Altogether, not a bad job, but if you like this genre, and haven't experienced them, I'd recomment Alan Furst's work, or for that matter Martin Cruz Smith's "Arkady Renko" series over this book.
I can't really believe I made it through this book. If I hadn't had a long day of mind numbing, tedious chores it wouldn't have happened.
So what's wrong with "Winterkill"? Shallow characters, a scattershot plot line, unbelievable technical details, descriptive phrases that made me cringe, and a marginal reader.
The book seems to start out OK, an interesting premise, a beautiful location and steps in a big pile before the first scene is even over. I mean, if a character is so drunk he can't tell cigarets from bullets it isn't likely he can shoot well enough drop seven fleeing elk, but maybe...and I'd really like to see someone remove a steering wheel with just a leatherman tool, but still..., and then, our intrepid hero tracks the escaped bad guy through the snow, realizes the villain must be hiding behind a tree because the tracks stop at the tree, then, lo and behold, finds the fellow pinned to the other side of the tree by two arrows with..... his throat cut, (by the longest armed murderer in the history of crime literature?). No.
Add to this a description of the rugged, silent, tortured, sidekick's enormous revolver that is nearly pornographic, then later in the, just in case you missed it, he describes it again in the same orgasmic tones. Ugh.

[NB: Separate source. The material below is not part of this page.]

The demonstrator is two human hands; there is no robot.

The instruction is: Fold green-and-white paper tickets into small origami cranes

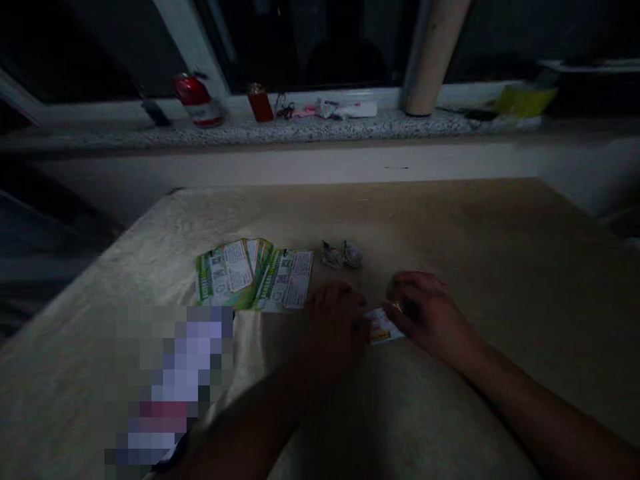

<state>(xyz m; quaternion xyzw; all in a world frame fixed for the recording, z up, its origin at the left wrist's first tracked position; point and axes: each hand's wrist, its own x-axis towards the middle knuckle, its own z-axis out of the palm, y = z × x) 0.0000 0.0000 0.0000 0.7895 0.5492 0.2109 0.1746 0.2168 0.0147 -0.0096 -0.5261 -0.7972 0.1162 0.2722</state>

Now include a well stereotyped, bitchy female victim, a schizophrenic attitude toward a group of separatists, (They're worth admiring- they can escape from a shootout in a fleet of old motorhomes and campers, down a forest road which the authorities could only navigate in snowcats and on snowmobiles, Wish I could drive like that), and a host of characters who are only memorable because they aren't.
To be fair to the narrator, he didn't have a lot to work with, but it would have been easier to keep track of the players if he didn't use the same voice for the stalwart sidekick and the evil FBI agent. And, while this is unfair, I just didn't like his voice, he sounded like an extremely "untough" character trying hard to sound tough. Not really something he could help, but it was distracting.
I admire anyone who can write well enough that other people want to read his work, (I certainly can't), and a lot of people like to read Mr. Box's work, so I realize that my opinion is likely to be challenged. If you like this style, go for it, but if you're looking for an intelligent, well crafted, western mystery, approach this book with caution.
I bought this book through a 2 for 1 deal, and it is worth half its list price, but not more. It's a very topical treatment of the piracy incident; I'm sure there's some way to make a good nautical pun about it being shallow, for it is.
Captain Phillips, his life, and his family are mildly interesting, so this is a mildly interesting book. An examination of the modern merchant marine: the sailors, their culture, and their lives; the ships: their cargoes, machinery, the dangers of the sea: piracy, modern and historic, the extremity of the culture which creates and tolerates piracy, the lives and families of the pirates; the Navy: its mission regarding piracy, its tactics, the lives and training of the sailors; and finally the economics and politics of modern day piracy; any or all of these topics could be covered in light of this particular incident and would make fascinating reading. Unfortunately, none of these issues are covered, other than in a very shallow, cursory fashion.
I found myself bored, skipping through the book. It's an OK true story about a fascinating incident and if you're focused on Captain Phillips, it does a good job of telling you who he is, where he was, and what he did. But that story is just not all that engrossing, at least not 8 hours worth of engrossing, and I find myself frustrated, deeply curious, and disappointed by this book.
The reading is very adequate, but not inspired. It complements the book well.